Task description =
Would you return exactly the lines below from the line with "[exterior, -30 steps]" through the line with "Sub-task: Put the", both included, and nothing else, leaving out the pictures?

++++ Material shown

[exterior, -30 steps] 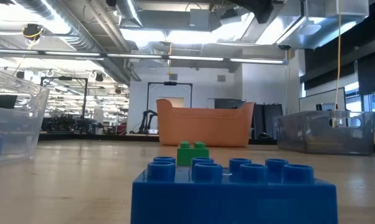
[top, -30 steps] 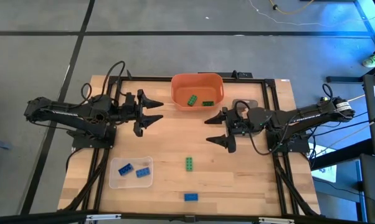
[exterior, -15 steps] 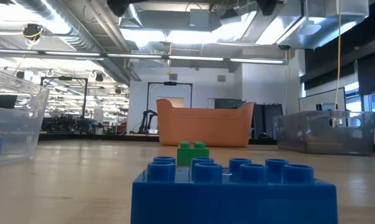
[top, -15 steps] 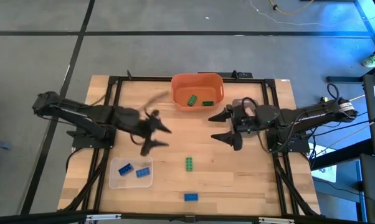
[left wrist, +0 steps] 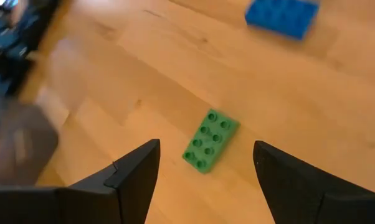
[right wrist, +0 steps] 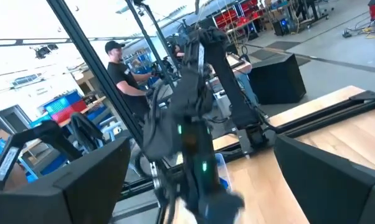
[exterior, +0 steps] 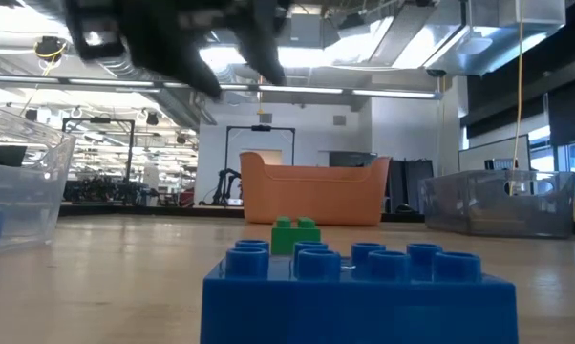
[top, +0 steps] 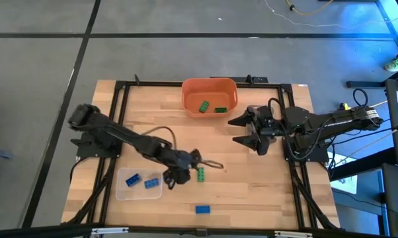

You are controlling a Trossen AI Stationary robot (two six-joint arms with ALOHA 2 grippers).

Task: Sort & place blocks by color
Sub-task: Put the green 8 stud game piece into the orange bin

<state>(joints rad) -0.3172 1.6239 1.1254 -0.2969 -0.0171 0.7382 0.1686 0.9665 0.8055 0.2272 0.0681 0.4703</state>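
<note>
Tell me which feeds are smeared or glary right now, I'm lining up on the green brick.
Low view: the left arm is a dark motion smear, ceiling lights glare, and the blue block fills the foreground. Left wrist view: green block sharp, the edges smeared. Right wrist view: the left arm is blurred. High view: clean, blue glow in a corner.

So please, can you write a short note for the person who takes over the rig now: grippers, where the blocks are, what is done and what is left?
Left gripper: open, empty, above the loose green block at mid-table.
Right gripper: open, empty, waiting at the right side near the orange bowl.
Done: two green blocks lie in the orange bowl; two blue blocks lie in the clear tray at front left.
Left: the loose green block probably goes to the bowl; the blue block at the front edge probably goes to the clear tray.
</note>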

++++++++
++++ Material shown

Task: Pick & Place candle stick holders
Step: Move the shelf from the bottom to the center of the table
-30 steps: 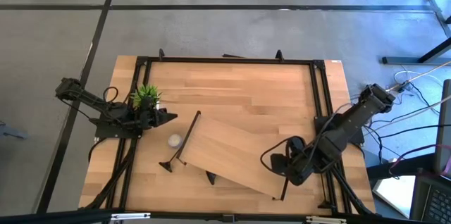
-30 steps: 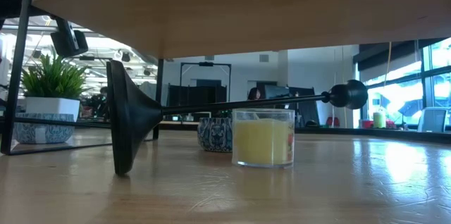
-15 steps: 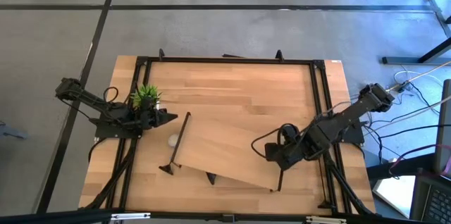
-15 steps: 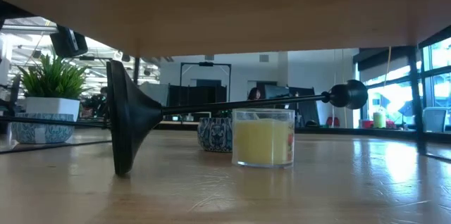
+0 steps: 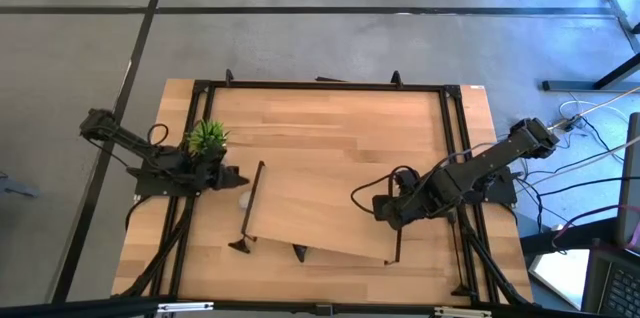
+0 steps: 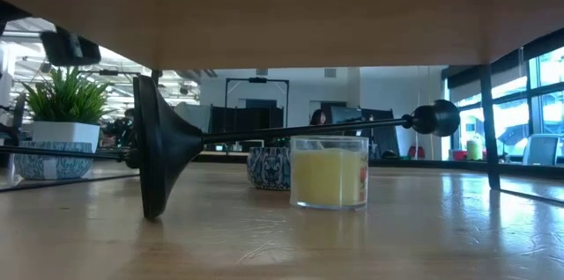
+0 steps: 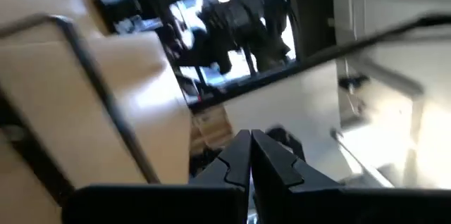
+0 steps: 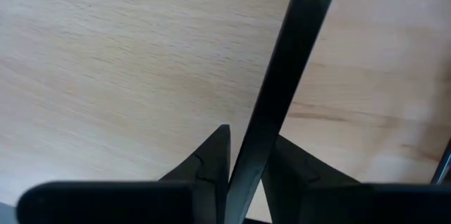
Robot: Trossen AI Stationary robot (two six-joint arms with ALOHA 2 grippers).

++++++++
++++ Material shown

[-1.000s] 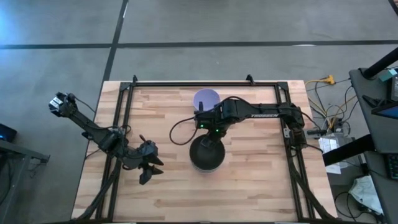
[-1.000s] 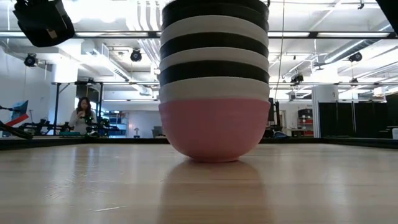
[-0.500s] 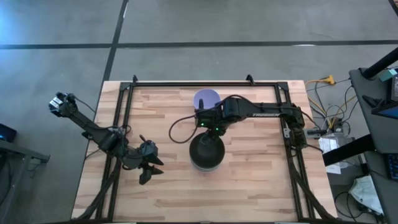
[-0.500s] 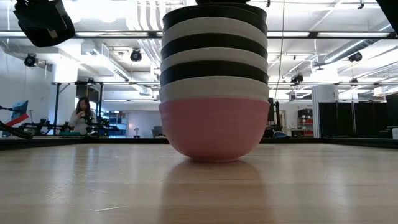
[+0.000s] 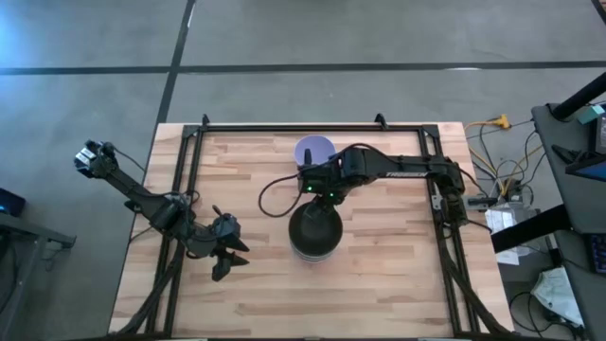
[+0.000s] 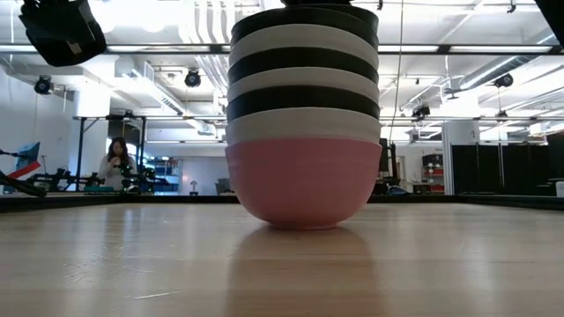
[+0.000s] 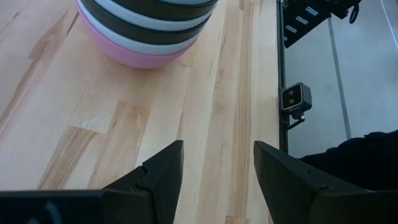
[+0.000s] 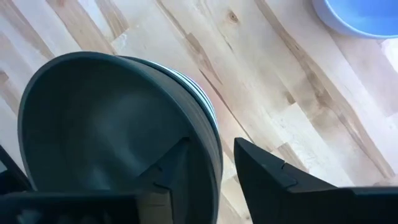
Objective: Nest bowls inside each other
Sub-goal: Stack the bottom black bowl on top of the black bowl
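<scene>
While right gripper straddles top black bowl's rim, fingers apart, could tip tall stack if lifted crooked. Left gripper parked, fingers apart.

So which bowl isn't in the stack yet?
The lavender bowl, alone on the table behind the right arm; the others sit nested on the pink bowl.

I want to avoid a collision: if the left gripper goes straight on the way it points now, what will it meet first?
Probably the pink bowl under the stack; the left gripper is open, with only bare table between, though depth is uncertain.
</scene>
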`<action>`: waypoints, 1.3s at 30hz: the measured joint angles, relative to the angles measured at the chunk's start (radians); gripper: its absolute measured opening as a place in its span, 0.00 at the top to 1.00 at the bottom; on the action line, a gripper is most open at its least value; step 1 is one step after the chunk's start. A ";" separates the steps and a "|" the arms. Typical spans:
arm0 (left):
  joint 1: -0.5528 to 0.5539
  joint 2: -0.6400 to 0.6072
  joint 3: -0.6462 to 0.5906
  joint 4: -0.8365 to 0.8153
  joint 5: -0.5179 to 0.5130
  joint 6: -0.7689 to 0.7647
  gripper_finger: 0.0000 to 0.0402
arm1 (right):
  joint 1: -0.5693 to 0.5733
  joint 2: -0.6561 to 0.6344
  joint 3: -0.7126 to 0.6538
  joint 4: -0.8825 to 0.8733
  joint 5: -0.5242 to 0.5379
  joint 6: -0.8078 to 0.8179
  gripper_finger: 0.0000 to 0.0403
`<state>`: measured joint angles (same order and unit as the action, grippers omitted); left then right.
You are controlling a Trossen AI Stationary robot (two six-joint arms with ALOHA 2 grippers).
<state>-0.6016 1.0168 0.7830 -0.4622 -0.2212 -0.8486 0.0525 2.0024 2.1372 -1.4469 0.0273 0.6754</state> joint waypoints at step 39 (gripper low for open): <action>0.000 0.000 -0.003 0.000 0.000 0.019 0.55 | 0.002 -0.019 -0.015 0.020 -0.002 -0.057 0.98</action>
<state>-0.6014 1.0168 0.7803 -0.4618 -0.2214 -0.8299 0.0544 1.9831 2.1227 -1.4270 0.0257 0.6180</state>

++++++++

Solution to this exercise =
[exterior, -30 steps] 
[top, -30 steps] 
[exterior, -15 steps] 
[top, -15 steps] 
[left wrist, +0 steps] 
[right wrist, +0 steps] 
[exterior, +0 steps] 
[top, +0 steps] 

You are controlling a Trossen AI Stationary robot (two six-joint arms with ALOHA 2 grippers).

Task: Sort & place blocks by color
Sub-task: Put the green 8 stud game piece into the orange bin

There's no more to the output.